What you return should be each line of the data containing the string "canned".

START Data provided

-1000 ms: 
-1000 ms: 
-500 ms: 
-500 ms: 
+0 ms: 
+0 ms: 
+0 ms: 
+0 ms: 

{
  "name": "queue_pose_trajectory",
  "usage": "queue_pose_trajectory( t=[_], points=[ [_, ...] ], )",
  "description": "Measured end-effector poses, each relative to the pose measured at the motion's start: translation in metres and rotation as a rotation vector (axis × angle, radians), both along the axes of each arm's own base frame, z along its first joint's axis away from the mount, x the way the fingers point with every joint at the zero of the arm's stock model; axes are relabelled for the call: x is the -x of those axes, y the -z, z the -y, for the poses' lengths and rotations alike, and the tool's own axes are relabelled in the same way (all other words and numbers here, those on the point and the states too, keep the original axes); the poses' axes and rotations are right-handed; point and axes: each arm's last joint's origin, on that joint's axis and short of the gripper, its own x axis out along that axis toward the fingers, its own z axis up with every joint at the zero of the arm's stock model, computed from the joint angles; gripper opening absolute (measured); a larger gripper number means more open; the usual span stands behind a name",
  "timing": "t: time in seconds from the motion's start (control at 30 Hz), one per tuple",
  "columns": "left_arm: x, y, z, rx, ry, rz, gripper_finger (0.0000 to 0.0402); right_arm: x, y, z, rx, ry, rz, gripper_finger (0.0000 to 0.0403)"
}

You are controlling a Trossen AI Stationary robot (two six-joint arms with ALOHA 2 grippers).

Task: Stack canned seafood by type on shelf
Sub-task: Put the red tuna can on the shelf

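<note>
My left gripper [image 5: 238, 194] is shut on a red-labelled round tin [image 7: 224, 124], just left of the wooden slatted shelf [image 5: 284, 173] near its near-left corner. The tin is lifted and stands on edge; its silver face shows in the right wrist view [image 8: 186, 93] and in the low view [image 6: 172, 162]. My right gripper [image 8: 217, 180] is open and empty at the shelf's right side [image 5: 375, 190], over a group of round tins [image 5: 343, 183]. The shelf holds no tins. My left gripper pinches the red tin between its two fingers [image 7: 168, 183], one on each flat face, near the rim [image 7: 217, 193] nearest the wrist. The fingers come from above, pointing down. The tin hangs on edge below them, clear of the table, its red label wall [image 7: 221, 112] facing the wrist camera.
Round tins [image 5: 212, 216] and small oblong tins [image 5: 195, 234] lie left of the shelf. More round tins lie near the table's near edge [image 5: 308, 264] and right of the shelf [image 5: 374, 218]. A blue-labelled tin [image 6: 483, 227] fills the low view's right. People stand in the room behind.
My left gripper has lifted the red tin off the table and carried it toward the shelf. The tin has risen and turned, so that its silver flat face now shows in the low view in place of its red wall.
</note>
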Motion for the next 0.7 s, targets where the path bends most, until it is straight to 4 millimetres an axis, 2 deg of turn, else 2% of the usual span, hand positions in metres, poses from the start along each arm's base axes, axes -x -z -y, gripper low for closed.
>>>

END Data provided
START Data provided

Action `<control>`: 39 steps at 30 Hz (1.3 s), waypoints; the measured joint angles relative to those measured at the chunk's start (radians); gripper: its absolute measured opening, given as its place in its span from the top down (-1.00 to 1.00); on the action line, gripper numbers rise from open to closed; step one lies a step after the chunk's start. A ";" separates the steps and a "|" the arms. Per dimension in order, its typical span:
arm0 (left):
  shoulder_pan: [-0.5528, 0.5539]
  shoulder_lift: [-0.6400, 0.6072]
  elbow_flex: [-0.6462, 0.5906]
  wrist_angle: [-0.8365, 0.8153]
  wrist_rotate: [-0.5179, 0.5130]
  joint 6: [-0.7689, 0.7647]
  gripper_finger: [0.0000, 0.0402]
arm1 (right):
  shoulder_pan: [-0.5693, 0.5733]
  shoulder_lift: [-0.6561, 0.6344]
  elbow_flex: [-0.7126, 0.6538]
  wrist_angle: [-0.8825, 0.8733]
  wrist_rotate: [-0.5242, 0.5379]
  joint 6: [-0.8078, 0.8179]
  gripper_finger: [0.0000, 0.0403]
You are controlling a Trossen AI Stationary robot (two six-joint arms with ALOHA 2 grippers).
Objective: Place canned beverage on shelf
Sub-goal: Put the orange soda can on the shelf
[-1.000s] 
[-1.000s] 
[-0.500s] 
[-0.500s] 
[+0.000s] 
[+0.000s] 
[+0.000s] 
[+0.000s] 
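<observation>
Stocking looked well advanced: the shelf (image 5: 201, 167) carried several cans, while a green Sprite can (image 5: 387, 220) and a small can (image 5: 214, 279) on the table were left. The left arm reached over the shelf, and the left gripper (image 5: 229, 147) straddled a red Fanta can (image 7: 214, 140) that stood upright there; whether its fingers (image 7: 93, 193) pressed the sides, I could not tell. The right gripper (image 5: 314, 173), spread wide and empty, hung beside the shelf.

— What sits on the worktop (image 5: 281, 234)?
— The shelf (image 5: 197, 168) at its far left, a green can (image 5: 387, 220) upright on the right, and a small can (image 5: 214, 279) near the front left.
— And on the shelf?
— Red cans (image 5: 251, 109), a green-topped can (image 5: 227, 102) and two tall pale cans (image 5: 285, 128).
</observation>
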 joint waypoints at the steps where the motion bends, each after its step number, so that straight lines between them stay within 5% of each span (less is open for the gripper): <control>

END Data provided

Task answer ▸
Task: Stack canned seafood by type on shelf
Objective: Place canned beverage on shelf

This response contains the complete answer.